■ INPUT FOR THIS TASK
————
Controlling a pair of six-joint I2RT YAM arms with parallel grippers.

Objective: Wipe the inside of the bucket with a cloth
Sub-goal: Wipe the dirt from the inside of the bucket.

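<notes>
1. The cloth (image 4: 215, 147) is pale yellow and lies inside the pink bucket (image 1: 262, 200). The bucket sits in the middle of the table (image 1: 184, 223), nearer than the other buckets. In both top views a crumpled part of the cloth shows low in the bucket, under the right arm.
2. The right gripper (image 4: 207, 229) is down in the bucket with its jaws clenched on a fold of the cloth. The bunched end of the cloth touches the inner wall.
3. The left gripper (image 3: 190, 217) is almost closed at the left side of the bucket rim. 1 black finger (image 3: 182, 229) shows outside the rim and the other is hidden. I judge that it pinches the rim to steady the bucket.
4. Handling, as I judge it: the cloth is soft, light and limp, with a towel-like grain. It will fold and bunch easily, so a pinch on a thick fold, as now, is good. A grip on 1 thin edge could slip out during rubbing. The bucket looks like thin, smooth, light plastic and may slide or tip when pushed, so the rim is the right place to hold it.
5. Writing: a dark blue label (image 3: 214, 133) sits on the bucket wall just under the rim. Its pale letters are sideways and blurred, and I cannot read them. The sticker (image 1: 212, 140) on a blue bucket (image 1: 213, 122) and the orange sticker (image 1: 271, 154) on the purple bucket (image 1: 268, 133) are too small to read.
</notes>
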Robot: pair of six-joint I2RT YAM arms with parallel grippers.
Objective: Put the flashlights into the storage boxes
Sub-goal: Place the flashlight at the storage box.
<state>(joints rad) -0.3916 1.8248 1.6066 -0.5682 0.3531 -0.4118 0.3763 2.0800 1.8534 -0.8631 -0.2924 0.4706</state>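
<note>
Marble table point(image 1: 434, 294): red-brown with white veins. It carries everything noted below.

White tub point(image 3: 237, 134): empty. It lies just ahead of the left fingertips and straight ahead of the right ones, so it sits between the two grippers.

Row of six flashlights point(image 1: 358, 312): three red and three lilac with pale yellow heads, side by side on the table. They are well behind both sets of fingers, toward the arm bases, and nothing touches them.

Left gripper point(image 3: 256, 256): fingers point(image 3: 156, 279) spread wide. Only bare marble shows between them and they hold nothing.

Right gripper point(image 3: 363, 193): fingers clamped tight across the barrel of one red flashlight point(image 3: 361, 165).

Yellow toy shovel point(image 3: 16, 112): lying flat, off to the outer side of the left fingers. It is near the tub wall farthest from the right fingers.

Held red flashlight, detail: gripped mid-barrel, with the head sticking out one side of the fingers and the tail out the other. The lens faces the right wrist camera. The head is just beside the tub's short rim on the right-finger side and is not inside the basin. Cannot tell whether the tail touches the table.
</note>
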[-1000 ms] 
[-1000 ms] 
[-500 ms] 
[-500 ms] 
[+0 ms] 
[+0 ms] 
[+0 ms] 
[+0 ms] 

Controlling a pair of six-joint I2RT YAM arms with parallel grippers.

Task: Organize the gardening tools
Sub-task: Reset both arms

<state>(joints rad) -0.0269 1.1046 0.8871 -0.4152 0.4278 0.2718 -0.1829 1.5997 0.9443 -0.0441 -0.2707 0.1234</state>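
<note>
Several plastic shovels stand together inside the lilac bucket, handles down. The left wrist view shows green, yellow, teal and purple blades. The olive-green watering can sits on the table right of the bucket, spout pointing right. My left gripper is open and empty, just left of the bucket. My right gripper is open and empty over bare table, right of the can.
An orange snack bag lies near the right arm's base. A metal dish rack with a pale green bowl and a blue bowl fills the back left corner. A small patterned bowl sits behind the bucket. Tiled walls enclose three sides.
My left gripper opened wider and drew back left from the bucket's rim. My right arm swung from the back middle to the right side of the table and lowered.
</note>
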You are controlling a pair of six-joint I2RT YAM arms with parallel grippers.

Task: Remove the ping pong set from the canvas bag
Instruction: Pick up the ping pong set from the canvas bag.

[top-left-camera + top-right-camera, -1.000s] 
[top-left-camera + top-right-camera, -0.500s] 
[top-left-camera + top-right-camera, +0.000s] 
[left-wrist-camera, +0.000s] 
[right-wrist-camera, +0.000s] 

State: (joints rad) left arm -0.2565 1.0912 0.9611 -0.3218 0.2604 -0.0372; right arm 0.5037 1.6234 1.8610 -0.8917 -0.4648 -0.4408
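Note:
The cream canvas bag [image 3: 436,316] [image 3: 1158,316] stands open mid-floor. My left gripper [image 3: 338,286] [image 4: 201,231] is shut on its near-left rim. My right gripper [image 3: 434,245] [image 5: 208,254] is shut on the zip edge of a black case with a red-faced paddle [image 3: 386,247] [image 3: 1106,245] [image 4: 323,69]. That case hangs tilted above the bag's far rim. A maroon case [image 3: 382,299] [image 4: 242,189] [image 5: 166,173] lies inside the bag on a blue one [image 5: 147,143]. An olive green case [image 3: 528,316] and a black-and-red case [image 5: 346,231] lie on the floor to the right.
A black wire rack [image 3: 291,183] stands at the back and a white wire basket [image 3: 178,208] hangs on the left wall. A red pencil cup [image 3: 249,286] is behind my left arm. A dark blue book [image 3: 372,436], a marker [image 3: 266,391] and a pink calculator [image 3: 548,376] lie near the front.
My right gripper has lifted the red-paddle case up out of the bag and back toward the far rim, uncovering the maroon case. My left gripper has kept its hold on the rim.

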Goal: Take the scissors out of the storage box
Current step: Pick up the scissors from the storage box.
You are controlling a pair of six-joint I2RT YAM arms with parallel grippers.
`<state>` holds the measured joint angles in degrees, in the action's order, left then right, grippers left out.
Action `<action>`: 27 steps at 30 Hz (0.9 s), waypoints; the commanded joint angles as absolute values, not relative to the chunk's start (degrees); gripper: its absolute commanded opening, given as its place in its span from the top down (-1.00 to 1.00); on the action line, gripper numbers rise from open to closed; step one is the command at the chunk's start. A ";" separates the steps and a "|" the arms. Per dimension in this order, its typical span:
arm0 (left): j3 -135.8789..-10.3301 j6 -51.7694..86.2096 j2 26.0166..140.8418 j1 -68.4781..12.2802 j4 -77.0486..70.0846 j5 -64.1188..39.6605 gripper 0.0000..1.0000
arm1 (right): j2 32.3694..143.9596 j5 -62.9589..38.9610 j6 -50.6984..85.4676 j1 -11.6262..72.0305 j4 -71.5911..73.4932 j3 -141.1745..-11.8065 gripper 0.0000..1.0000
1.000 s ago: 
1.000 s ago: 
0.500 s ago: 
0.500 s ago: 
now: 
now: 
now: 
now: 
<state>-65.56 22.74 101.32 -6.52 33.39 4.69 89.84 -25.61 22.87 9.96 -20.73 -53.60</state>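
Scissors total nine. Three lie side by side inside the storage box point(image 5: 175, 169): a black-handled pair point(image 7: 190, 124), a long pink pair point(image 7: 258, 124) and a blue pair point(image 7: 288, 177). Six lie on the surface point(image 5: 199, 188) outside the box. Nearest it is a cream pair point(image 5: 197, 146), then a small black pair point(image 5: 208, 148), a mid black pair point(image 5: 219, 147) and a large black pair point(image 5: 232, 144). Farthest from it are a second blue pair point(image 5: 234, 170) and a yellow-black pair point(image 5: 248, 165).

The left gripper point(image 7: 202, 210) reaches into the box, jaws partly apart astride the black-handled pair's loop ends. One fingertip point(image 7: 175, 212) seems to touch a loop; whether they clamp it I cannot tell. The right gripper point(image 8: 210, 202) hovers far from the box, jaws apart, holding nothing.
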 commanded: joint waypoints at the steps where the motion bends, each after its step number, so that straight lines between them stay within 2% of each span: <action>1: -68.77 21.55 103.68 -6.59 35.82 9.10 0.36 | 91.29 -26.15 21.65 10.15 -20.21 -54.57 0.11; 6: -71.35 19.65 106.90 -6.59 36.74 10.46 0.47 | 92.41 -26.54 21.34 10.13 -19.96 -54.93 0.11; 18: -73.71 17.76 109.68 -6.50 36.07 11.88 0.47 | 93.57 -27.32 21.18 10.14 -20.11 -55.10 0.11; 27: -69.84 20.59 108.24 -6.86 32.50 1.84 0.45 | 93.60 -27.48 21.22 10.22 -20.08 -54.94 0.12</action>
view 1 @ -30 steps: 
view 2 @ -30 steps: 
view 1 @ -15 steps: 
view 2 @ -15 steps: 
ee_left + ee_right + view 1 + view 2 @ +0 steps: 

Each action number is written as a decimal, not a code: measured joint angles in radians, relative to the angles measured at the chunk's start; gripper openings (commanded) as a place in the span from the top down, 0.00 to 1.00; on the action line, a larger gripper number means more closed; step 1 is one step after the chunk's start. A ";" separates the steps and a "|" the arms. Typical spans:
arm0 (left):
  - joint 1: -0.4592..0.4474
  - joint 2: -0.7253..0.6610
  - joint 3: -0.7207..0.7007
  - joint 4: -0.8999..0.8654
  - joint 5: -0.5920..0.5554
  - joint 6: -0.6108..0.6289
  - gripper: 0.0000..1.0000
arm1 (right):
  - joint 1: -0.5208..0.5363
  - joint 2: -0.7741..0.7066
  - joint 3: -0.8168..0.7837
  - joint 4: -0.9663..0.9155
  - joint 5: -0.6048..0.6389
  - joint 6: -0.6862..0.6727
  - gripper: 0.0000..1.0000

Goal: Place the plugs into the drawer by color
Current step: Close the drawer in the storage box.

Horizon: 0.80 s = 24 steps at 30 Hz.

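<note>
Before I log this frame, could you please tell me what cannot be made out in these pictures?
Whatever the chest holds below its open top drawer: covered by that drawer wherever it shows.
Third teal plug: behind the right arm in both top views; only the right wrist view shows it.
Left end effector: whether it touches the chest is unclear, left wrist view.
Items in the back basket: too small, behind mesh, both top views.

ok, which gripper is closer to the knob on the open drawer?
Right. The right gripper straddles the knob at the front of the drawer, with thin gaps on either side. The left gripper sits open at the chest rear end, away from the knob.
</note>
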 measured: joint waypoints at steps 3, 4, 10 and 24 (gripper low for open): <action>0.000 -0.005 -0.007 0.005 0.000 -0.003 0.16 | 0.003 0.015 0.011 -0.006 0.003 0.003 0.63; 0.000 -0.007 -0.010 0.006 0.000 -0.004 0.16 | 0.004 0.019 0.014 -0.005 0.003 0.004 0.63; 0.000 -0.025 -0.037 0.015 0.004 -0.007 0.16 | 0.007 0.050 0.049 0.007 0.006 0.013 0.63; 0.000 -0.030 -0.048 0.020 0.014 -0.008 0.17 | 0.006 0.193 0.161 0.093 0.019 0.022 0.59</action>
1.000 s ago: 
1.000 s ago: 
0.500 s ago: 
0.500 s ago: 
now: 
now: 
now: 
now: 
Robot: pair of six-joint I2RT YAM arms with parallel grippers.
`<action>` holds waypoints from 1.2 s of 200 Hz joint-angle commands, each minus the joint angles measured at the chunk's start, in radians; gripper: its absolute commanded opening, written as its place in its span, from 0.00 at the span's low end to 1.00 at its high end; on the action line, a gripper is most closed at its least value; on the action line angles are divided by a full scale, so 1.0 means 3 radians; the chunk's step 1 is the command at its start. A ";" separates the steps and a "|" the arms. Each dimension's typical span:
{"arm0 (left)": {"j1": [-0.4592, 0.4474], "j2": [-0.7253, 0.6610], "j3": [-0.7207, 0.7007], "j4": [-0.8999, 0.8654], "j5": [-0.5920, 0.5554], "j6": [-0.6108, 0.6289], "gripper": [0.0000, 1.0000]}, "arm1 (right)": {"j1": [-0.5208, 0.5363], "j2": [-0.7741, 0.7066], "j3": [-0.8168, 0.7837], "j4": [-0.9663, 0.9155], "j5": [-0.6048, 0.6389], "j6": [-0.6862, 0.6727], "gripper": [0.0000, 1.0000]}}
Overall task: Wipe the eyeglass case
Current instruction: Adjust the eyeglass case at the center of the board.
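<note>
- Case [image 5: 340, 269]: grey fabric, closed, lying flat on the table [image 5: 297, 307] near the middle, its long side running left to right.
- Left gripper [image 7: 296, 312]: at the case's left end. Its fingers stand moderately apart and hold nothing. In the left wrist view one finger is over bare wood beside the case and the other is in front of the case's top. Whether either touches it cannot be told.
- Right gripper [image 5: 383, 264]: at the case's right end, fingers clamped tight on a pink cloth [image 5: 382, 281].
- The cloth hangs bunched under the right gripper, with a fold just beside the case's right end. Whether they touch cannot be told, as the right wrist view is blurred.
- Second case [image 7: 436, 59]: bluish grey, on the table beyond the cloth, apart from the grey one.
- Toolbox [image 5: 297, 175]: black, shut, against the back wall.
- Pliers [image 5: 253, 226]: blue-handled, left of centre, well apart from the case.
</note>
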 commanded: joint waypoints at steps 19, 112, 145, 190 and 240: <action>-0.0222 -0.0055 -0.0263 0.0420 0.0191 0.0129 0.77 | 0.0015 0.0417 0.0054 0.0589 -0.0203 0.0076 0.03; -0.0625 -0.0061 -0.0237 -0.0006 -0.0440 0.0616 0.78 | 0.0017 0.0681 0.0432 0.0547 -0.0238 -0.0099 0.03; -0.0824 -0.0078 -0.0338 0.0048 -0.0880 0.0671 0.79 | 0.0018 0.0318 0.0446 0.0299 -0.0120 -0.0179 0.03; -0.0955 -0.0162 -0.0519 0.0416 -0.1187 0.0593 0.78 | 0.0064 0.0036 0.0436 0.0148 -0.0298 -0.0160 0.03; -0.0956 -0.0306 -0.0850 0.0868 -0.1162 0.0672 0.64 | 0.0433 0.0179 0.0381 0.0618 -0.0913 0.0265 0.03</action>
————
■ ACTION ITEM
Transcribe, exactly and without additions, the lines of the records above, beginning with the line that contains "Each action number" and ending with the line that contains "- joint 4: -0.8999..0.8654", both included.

■ SOLVED EXERCISE
Each action number is written as a decimal, not a code: measured joint angles in radians, relative to the angles measured at the chunk's start; gripper openings (commanded) as a place in the span from the top down, 0.00 to 1.00; on the action line, a larger gripper number means more closed; step 1 is one step after the chunk's start. A ";" separates the steps and a "|" the arms. Typical spans:
arm0 (left):
  - joint 1: -0.4592..0.4474
  - joint 2: -0.7253..0.6610
  - joint 3: -0.7207..0.7007
  - joint 4: -0.8999..0.8654

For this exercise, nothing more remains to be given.